Every time you write a column, you learn something yourself.
And you take the reader along,
and that to me is a better way of writing a column
than just sort of jabbing your finger in people's faces.
This is not a hotline radio show.
Right.
So 1999, when you become a columnist,
then 9-11, what, two years later.
Please tell me what it's like being a columnist
in Canada's largest newspaper
when 9-11 happens on September 11, 2001,
and how you see Canada change post-9-11.
You see, the first column that I wrote after that
was, of course, in solidarity with the American friends for their loss.
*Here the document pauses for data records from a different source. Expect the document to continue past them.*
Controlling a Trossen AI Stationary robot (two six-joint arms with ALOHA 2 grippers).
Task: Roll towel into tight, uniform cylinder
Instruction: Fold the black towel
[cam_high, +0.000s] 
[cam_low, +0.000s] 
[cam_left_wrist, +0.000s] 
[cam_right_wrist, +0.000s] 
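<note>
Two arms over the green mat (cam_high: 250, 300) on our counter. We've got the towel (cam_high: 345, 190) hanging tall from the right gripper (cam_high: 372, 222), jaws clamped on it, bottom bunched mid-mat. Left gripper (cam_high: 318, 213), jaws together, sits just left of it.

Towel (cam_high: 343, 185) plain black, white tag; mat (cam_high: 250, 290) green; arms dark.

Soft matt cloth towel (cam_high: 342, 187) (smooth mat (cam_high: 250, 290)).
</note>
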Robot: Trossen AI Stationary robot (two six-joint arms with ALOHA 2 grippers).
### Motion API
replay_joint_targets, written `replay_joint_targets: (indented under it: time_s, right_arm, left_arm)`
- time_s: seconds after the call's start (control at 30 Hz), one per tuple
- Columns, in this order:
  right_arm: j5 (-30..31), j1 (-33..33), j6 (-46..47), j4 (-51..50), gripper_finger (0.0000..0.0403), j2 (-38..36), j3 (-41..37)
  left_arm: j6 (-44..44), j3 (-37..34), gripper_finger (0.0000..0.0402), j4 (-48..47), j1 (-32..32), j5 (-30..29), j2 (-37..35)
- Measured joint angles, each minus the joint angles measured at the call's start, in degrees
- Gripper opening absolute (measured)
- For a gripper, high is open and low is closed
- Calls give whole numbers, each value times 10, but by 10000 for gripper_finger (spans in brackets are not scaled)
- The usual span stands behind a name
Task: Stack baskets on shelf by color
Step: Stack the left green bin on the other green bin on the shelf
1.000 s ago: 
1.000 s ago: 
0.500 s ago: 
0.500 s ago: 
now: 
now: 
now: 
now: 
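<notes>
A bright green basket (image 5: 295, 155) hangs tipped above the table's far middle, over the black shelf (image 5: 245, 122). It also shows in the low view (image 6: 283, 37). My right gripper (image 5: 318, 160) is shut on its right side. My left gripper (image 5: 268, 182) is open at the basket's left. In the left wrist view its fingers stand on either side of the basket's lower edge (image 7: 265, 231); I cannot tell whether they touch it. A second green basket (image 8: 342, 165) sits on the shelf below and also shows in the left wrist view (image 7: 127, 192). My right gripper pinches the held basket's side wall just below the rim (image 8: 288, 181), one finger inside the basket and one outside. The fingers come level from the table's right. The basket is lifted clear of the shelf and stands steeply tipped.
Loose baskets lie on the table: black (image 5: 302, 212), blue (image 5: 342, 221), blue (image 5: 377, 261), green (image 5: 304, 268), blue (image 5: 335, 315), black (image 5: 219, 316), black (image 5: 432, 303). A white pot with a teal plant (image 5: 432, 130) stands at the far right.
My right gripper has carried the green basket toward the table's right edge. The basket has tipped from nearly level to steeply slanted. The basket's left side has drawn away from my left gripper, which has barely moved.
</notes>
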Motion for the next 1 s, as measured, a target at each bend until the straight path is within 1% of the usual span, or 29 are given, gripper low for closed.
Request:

Second column was in the same way and the third column was headlined is the American foreign policy
stupid
and that in effect argued this is horrible as it is
it's a cumulative
cumulative what response a cumulative explosion if you will of the american foreign policy
that has been at the forefront of killing and butchering many many muslims around the world
and being unfair and then the moment that column came out the establishment
came thundering down my head.
How can you say that?
This is not the right time to say it.
It's the best time to say it, you know, because that's the reason.
And including one or two of my bosses were quite upset about it.
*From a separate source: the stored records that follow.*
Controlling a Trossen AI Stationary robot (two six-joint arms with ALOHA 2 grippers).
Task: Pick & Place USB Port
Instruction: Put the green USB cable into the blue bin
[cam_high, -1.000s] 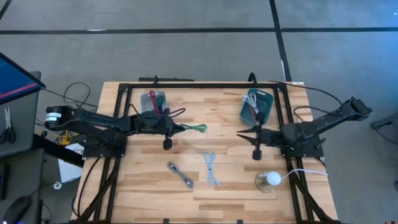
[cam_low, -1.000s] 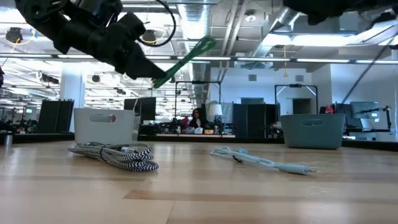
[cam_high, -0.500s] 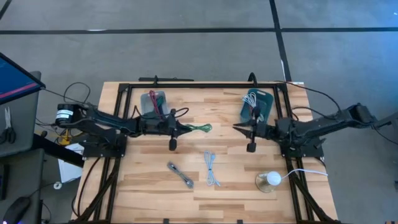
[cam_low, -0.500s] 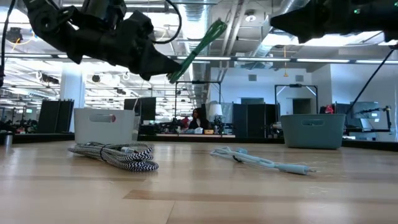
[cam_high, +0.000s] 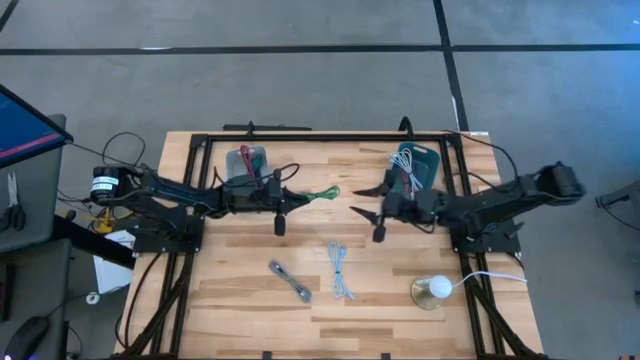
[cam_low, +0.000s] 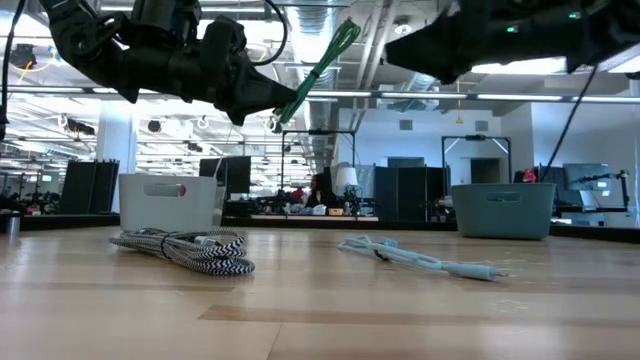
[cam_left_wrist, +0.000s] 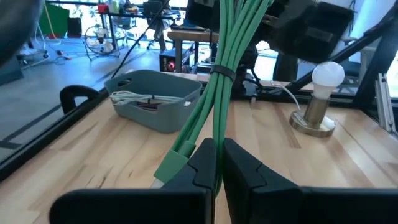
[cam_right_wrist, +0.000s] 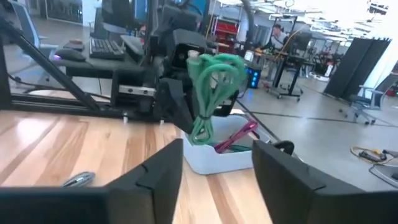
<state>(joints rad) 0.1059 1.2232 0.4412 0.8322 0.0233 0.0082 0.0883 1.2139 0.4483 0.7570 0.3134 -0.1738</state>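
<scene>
A bundled green cable (cam_high: 322, 192) hangs in the air over the middle of the table, with my left gripper (cam_high: 296, 198) shut on it. The bundle is bound by a dark tie (cam_left_wrist: 221, 71). My right gripper (cam_high: 358, 201) stands open just to the right of the bundle's free end, facing it, fingers apart and touching nothing. In the right wrist view the looped end of the green cable (cam_right_wrist: 211, 81) shows straight ahead between the two fingers. In the low view the cable (cam_low: 325, 62) slants upward from the left gripper (cam_low: 272, 108). My left gripper pinches the green bundle's near end (cam_left_wrist: 208, 146) between its two fingers. The fingers come level from the table's left and lie along the bundle. The rest of the bundle sticks out past the fingertips, slanting up, clear of the table.
On the table lie a black-and-white braided cable (cam_high: 290, 280) and a pale cable (cam_high: 340, 270) toward the near side. A white bin (cam_high: 248, 163) with a red cable stands far left, a teal bin (cam_high: 413, 168) with a white cable far right. A bulb lamp (cam_high: 437, 288) stands near right.
My right gripper has come toward the table's left, up to the green cable's free end, and has opened. My left gripper has shifted a little toward the right and far side and tipped the cable, whose free end now points more steeply up.
</scene>
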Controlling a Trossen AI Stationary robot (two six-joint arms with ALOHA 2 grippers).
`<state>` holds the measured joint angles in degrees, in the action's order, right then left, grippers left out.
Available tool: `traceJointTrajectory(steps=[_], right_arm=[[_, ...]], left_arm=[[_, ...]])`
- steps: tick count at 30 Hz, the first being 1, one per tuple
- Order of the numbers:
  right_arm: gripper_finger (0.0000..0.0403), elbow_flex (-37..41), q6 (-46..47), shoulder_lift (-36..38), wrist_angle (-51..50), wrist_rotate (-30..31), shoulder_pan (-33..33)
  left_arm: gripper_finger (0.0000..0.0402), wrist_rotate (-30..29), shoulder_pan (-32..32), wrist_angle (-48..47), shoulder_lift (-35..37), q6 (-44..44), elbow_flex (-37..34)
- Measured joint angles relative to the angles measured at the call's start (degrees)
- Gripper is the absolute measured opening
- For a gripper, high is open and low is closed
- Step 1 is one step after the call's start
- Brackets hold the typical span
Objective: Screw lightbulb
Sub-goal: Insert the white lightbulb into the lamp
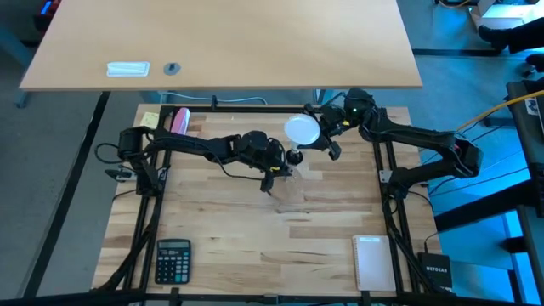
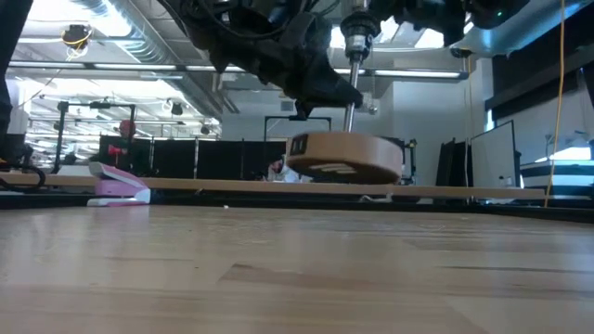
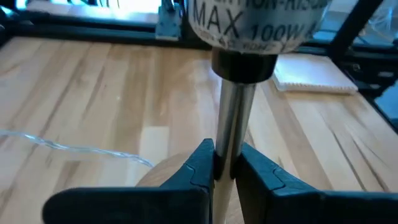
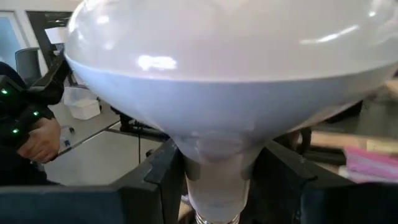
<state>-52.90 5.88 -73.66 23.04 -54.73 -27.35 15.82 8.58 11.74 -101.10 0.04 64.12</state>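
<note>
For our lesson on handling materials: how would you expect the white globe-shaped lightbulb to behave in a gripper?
The white globe-shaped lightbulb is probably fragile: its shell looks thin and glassy. The glossy surface reflects highlights, so it may slip; the right gripper is closed on its narrow neck, not the globe. Being round, it would likely roll if laid on the wooden table.

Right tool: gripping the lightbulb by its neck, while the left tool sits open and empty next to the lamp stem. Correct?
Not quite. The right tool does grip the lightbulb by its neck, but the left tool is not open and empty: the left wrist view shows its fingers shut on the silvery lamp stem.
</note>
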Motion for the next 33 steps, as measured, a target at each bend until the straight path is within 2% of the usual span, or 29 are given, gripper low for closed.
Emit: traceJointTrajectory(steps=[4, 33], right_arm=[[0.0163, 0.0, 0.0, -1.1, 0.0, -0.8, 0.7], [0.0163, 0.0, -1.8, -1.1, 0.3, 1.7, 1.5]], left_arm=[[0.0034, -1.8, -0.1, 0.3, 0.0, -0.7, 0.0], [0.0030, -3.9, -0.7, 1.5, 0.4, -2.4, 0.0]])
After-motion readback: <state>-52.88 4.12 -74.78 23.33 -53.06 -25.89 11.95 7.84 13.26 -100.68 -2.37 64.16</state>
And then within about 48 hours or 72 hours, I've forgotten, I had 750 emails or thereabouts.
An overwhelming majority of them said, thank you for saying it.
So what do we have here?
We have an establishment that is more pro-American than Canadians themselves.
A majority of Canadians are saying,
thank you for saying it.
This is what has caused it, as horrible as it is.
That was one part of it.
This divergence of the establishment thinking one way
and majority of Canadians thinking another way
was one revelation right away.
And then a significant minority of canadians became very abusive and
anti-muslim all of a sudden and from a journalist who happened to be muslim i became a muslim
journalist i was personally responsible for all these terrorist acts and so on. Something has happened in Beslan.
I know exactly what my inbox would say.
What do you have to say, Siddiqui, about what has happened in Beslan?
I am responsible for what happened in Beslan.
This collation of collective guilt onto all Muslims.
So 19 terrorists were Muslim on 9-11.
So all Muslims are terrorists.
Is that the point?
The counter-argument is,
but most of the terrorists these days are Muslims.
So, you know, at some point they were Muslim
and they were Tamil Hindus
and some other time in 1940s
they were Jews in Israel
and so on and so forth.
What does that prove?
Nothing.
Do we say that because of the IRA
all Irish people are terrorists?
No.
So this was the second revelation that a kind of Islamophobia and bigotry appeared that I did not think existed in Canada.
That was the second revelation to me.
But then you see, you develop a thick skin as a journalist.
You say, okay, this comes with the turf. Don't take take it personally just get on with it um and that's what happened you know i just kept going and uh i kept uh
writing what i wanted to write nobody ever told me what not to write except once that um
john hondrick said um he had come back from florida and he brought a column by some muslim
woman so you should write, you may consider writing like
this or words to that effect. And I knew who the columnist was.
The columnist was of the type that was a new cottage
industry that had grown up in North America.
Some Muslims who were more critical of Muslims than the others.
So, you know, in the old days, we used to call them Uncle Toms.
So there was a great demand for Uncle Tomary at that time.
Tell us, confirm for us our prejudices.
How bad your own Muslim people are.
So here is a whole band of Muslims writing,
yes, Islam is very violent.
Muslims are very violent people.
So Sharia is bad, on and on.
So we have extraordinarily selective third-rate journalism,
a colonial practice that the British used to use in India
and the French used to use it in Algeria and so on,
and the Maghreb.
You find locals who will do your bidding for you,
who will confirm your prejudices for you, you know.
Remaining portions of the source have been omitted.